We analysed 4120 markets for the last 59 years and we found 215 587 occurrences of the Takuri pattern.
On average markets printed 1 Takuri pattern every 72 candles.
For 2:1 R/R trades, the longest winning streak observed was 81 and the longest losing streak was 578. A trading strategy relying solely on this pattern is not advised. Anyway, make sure to use proper risk management.
Keep in mind all these informations are for educational purposes only and are NOT financial advice.
How does the Takuri candlestick pattern form?
The Takuri candlestick pattern occurs after a price decline as a result of the current downtrend. It is formed at the bottom of a chart. Its formation suggests that the market is looking to determine the low and it is shown by the long lower wick. After the control of bears, bulls begin to fight back and the power of bears starts to fade away. Hence, the market prices start to rise after determining the bottom and close near the opening. There is no upper wick of the Takuri candlestick that suggests that closing prices are almost similar to the opening prices.
How to identify the Takuri candlestick pattern?
As we have discussed earlier, the Takuri pattern forms at the bottom of the chart. It is a single line candle with a long lower wick and a small body. You should look for a candle that has a three-times greater lower than the length of the body. It may be white or black because the color of the candle is not important. However, it is imperative to differentiate between a Hammer and the Takuri pattern before trading activity. This is important because of the similarities between these two candlestick patterns.

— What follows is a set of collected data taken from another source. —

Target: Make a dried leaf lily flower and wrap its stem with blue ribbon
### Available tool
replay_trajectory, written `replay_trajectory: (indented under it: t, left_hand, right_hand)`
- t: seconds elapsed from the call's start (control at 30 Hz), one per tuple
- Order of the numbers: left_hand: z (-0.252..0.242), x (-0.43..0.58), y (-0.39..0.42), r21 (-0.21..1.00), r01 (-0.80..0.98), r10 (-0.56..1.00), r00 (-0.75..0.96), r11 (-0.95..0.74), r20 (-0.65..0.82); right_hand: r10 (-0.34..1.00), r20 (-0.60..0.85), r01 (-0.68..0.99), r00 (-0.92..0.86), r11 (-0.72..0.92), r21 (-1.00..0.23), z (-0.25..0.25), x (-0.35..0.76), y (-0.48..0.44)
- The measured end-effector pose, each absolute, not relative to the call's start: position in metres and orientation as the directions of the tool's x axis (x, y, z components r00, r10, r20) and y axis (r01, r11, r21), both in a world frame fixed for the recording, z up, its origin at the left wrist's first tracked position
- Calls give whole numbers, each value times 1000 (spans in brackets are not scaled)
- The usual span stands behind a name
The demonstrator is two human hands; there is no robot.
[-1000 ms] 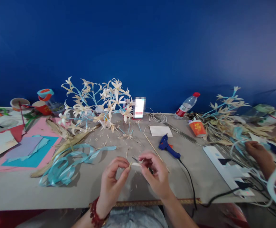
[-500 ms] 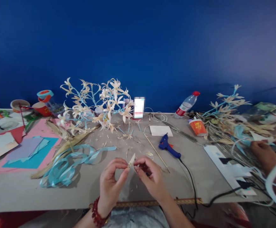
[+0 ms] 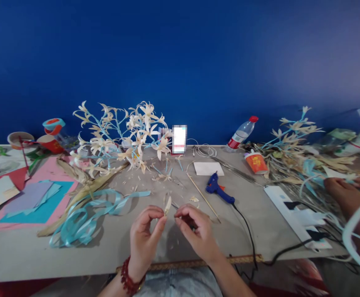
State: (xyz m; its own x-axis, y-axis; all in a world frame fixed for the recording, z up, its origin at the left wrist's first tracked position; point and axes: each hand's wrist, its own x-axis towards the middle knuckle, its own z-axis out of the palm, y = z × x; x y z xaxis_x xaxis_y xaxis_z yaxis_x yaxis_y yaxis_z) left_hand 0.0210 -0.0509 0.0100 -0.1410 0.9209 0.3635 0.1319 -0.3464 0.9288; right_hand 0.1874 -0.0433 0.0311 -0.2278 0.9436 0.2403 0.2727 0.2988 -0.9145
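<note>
Left hand (image 3: 147, 231) pinching narrow cream petal-shaped strip (image 3: 168, 205), nearly upright, above grey desk (image 3: 105, 262). Right hand (image 3: 196, 231) just apart, fingers curled round slim dark tool (image 3: 174, 205), mostly hidden. Blue plastic glue gun (image 3: 219, 188) beyond, to right.

Your one view looks from your head, forward and down over the table (image 3: 105, 258) to the blue wall (image 3: 180, 62) behind it. Close below, your left hand (image 3: 145, 233) and right hand (image 3: 198, 233) show low in the middle.
</note>
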Motion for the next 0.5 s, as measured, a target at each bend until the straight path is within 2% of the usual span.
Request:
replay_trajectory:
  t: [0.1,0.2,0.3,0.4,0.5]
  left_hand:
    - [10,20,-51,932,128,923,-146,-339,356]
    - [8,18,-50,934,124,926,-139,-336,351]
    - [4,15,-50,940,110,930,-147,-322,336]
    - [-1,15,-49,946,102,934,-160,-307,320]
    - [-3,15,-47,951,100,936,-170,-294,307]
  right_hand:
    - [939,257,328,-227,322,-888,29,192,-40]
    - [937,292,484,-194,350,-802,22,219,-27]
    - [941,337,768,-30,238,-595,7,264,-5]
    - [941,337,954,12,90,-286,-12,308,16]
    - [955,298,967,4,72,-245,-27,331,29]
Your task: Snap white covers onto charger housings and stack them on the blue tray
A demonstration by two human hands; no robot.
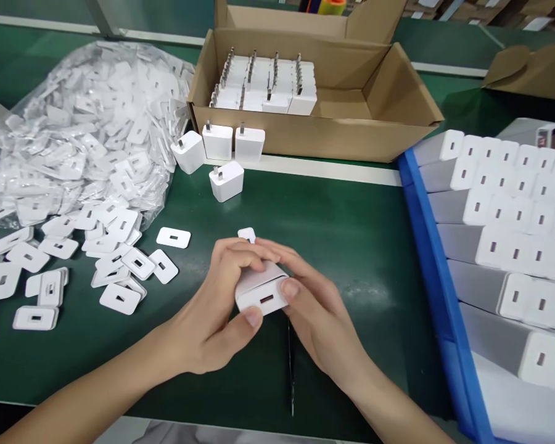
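Note:
Between my two hands sits a white charger [262,290], its face with a dark USB slot turned toward me. My left hand [222,302] grips its left side, thumb at the lower edge of the face. On the other side my right hand [312,302] closes on it, with the thumb pressed at the face's upper right corner. A narrow gap shows along the top edge of the face. Just beyond my fingers lies a small white piece [246,234], partly hidden. A thin dark tool [291,370] lies on the table below my right hand.
Loose white slotted plates [120,298] spread at left before a clear plastic bag [97,123] full of them. Several white plug chargers [226,180] stand near a cardboard box [351,139] holding more. At right, a blue tray [432,283] holds rows of white chargers [504,246].

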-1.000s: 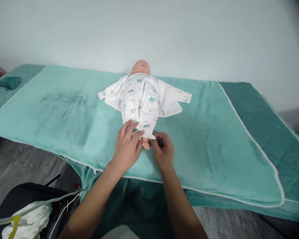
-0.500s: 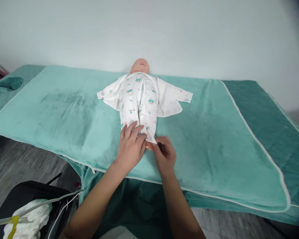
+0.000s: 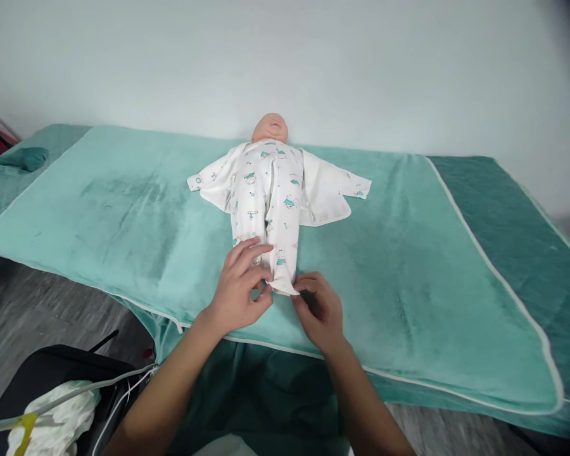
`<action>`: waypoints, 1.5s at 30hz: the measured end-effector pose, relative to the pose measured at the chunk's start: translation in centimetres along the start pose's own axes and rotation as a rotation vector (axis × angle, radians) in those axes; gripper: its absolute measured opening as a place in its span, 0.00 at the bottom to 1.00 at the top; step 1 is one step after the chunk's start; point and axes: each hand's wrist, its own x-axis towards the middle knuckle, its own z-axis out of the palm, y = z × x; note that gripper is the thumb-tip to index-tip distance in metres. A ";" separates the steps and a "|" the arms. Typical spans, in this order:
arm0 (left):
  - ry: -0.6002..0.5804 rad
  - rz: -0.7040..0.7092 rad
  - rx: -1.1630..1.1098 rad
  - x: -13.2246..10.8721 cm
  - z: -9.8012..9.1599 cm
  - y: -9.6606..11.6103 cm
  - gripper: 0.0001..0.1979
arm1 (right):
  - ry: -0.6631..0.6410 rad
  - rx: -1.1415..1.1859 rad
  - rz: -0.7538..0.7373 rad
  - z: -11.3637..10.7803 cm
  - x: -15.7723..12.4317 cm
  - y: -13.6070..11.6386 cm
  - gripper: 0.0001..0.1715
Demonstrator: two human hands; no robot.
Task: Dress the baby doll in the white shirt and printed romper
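A baby doll [image 3: 270, 128] lies on its back with its head toward the wall. White printed baby pants [image 3: 285, 215] cover its body and legs, over a white long-sleeved baby shirt [image 3: 320, 190] whose sleeves spread to both sides. My left hand [image 3: 240, 288] rests across the lower trouser legs, its thumb and index finger closed at the inner edge of the right-hand cuff. With thumb and forefinger, my right hand [image 3: 319, 310] pinches the outer corner of that same cuff. The doll's foot there is hidden by the fabric.
The doll lies on a teal padded sheet [image 3: 408, 285] with white piping, spread over a long table against a white wall [image 3: 361, 76]. At lower left, a black chair [image 3: 38, 373] holds a crumpled white cloth [image 3: 57, 411], with a cable [image 3: 99, 383] crossing above it.
The right-hand cuff has been drawn down toward me, covering the toes that showed before. My left thumb and index finger have moved onto the cuff edge, and my right hand has shifted slightly nearer.
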 end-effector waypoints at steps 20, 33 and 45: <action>-0.153 -0.158 0.484 8.0 1.0 -14.9 0.17 | -0.412 -0.727 -0.205 -0.7 14.1 10.7 0.22; -0.230 -0.103 0.417 8.5 1.3 -15.8 0.19 | -0.417 -0.564 -0.015 0.7 15.4 9.8 0.20; -0.155 -0.256 0.599 7.6 0.2 -14.1 0.06 | -0.356 -0.606 -0.096 -0.6 14.1 9.5 0.24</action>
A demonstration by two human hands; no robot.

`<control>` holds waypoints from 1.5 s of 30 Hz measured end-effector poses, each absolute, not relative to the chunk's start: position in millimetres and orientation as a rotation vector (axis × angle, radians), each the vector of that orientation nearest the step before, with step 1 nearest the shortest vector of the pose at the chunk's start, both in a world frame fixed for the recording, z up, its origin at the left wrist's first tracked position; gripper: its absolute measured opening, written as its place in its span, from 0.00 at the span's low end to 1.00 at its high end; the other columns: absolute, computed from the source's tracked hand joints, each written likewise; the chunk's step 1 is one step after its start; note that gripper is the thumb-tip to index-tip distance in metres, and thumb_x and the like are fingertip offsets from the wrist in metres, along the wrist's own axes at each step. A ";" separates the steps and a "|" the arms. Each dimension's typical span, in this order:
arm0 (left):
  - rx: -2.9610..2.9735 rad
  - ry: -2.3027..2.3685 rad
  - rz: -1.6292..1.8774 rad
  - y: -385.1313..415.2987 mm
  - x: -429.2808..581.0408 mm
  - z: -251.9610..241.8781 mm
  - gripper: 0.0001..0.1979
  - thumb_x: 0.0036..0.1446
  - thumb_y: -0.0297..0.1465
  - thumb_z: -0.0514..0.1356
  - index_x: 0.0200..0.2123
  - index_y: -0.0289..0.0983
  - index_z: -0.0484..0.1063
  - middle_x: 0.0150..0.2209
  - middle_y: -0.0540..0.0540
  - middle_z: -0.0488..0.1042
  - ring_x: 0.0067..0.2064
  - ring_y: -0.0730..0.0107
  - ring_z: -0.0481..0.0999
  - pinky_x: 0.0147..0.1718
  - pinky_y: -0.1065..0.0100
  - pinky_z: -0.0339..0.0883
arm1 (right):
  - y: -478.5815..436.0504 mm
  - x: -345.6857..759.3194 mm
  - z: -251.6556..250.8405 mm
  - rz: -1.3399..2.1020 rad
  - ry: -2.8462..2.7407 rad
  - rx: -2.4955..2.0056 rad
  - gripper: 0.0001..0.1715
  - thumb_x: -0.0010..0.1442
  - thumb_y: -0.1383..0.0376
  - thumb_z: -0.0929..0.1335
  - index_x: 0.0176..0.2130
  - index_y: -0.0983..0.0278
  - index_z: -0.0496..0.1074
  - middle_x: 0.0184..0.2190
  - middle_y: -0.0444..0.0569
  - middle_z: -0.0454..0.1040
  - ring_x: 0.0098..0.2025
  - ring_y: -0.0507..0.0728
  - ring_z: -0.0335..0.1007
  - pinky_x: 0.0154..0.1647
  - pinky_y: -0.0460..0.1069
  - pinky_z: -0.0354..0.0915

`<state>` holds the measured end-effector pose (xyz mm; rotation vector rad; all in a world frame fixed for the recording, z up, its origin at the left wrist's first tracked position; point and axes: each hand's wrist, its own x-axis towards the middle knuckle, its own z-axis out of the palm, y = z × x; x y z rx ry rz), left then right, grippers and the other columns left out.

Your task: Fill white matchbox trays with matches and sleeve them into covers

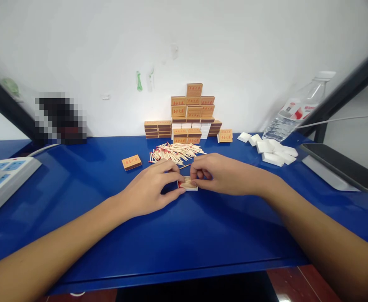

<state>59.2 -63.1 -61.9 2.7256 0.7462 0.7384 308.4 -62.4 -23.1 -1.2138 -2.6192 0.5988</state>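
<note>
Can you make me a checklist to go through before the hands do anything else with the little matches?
1. Left hand steadying the white tray: ok, thumb and fingers are at its left end.
2. Right hand at the tray: ok, its fingertips are at the right end.
3. Matches in the tray lined up: ok, they lie lengthwise, red heads showing at the left.
4. Loose matches kept together: not ok, a single match lies apart, between the pile of matches and the hands.
5. Matchbox on the left filled: cannot tell, its inside is hidden.
</note>
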 end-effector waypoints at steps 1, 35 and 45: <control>2.728 0.746 0.740 -63.2 59.2 -61.9 0.07 0.69 0.33 0.63 0.46 0.39 0.80 0.45 0.43 0.75 0.48 0.61 0.75 0.50 0.57 0.73 | -62.6 308.2 -22.5 0.601 -2.624 -1.210 0.07 0.64 0.63 0.70 0.33 0.63 0.76 0.31 0.46 0.76 0.31 0.52 0.65 0.33 0.49 0.55; 2.725 0.638 0.797 -64.5 60.7 -62.2 0.07 0.71 0.30 0.61 0.44 0.40 0.81 0.45 0.44 0.76 0.47 0.63 0.76 0.48 0.60 0.73 | -66.7 307.6 -23.8 0.568 -2.644 -1.219 0.08 0.65 0.63 0.70 0.33 0.62 0.74 0.31 0.45 0.75 0.30 0.52 0.65 0.33 0.50 0.55; 2.727 0.648 0.802 -68.4 62.9 -62.8 0.08 0.71 0.30 0.62 0.44 0.38 0.82 0.43 0.44 0.77 0.45 0.64 0.77 0.46 0.60 0.73 | -71.6 303.1 -23.2 0.422 -2.708 -1.190 0.07 0.64 0.65 0.70 0.33 0.63 0.75 0.32 0.47 0.76 0.32 0.54 0.66 0.34 0.50 0.55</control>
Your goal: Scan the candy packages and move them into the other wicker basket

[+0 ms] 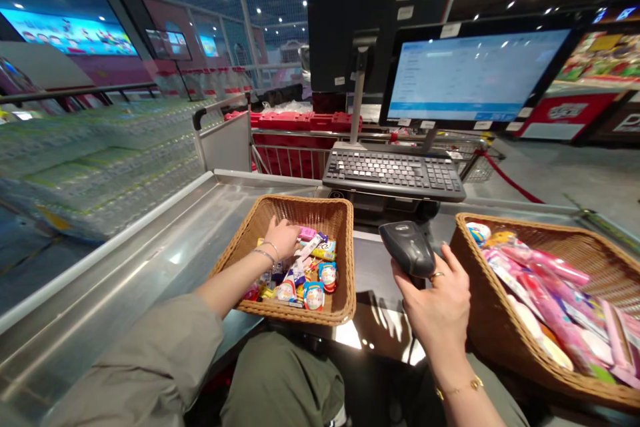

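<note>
My left hand (pixel 281 239) reaches into the upper left of a wicker basket (pixel 349 260) of small packaged sweets. Its fingers are bent down among the packets, beside a pink packet (pixel 307 233); what they grip, if anything, is hidden. Round blue-and-white packs (pixel 314 295) lie near the basket's front right. Between this basket and a second one, my right hand (pixel 440 300) is wrapped round the handle of a black barcode scanner (pixel 409 248), whose head is raised above the metal counter (pixel 195 230). The second wicker basket (pixel 483 293) holds pink packaged items (pixel 560 280).
A keyboard (pixel 395 170) stands behind the baskets, below a lit monitor (pixel 470 77). Behind it are a shopping cart (pixel 295 157) and red crates (pixel 305 122). Stacked bottle packs (pixel 100 153) stand beyond the counter's left rim.
</note>
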Motion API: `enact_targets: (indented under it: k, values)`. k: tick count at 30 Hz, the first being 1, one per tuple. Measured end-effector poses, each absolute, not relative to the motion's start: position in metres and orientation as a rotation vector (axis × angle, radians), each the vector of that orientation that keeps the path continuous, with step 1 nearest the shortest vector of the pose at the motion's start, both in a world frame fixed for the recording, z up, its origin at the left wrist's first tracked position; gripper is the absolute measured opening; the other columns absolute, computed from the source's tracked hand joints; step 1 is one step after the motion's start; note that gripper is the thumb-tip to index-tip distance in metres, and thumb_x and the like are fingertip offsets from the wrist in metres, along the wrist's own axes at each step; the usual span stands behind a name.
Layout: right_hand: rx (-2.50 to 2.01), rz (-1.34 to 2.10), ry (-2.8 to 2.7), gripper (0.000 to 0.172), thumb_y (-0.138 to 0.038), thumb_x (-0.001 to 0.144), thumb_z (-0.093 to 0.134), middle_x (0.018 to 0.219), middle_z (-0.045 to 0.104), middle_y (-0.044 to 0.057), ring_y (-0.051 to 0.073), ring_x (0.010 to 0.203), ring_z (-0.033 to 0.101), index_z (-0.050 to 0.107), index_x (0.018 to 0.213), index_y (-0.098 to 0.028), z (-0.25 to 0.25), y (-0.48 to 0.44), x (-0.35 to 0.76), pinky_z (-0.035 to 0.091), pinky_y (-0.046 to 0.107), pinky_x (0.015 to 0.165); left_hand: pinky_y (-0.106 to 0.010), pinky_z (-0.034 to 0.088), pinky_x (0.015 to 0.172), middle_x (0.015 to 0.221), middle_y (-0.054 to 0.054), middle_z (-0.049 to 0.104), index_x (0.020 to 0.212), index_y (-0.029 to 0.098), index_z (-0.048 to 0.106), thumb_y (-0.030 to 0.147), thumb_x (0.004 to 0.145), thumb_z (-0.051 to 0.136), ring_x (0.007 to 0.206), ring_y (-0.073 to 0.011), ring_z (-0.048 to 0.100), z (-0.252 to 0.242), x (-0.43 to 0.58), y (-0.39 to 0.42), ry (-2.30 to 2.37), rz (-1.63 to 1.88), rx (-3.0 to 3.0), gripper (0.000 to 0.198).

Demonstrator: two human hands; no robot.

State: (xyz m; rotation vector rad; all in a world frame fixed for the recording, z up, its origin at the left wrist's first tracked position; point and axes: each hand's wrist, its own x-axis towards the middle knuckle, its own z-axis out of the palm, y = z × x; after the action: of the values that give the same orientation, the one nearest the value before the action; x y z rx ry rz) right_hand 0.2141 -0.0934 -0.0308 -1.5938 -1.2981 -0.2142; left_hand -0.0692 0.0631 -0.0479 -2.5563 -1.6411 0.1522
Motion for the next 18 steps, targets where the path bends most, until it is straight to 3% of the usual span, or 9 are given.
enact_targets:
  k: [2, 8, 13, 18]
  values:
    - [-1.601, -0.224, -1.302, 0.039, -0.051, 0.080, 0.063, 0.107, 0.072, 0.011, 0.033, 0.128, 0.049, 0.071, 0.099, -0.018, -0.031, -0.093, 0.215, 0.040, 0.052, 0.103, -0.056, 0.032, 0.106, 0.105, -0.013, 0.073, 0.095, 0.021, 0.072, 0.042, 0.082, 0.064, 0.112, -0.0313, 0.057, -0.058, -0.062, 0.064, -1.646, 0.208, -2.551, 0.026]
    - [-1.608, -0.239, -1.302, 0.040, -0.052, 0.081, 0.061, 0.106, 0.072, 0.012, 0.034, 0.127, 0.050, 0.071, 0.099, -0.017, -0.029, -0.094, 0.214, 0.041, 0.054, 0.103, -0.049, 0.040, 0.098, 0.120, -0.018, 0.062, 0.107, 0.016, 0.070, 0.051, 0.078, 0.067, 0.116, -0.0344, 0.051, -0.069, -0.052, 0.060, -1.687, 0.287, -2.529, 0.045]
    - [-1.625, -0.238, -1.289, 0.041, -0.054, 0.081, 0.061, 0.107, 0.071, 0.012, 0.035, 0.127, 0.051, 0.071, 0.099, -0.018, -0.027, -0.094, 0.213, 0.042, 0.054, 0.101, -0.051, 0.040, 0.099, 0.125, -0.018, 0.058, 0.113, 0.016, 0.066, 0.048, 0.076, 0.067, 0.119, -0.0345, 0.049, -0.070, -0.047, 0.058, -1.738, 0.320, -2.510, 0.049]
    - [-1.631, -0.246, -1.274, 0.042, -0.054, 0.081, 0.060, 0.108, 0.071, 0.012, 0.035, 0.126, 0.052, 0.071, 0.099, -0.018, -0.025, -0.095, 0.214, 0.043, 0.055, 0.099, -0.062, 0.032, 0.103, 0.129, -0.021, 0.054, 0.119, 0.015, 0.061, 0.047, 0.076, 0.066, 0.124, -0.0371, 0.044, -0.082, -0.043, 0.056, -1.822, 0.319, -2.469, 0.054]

What does the Takuri candlestick pattern tell traders?
The Takuri candlestick pattern tells traders about an upcoming price reversal to the upside. It shows how, after a prevalent downtrend, bulls reject the trend. As a result, the prices close near high. The prices must start rising after the appearance of the Takuri candlestick. Traders call it the confirmation. This is also considered as a potential buying signal as the prices begin to rise.
How to trade the pattern?
Technical analysts and experts emphasize that the context of the Takuri candlestick pattern is very crucial. It is reliable only when it is formed in a support zone or a clear downtrend. It is a stronger signal when it appears after the price gap. Experts suggest to wait for the signal confirmation in the subsequent candlesticks before entering a trade. However, aggressive traders initiate a move right after the opening of the subsequent candle in the price gap. It gives them the opportunity to capitalize on the potential dynamic upward movement of the prices.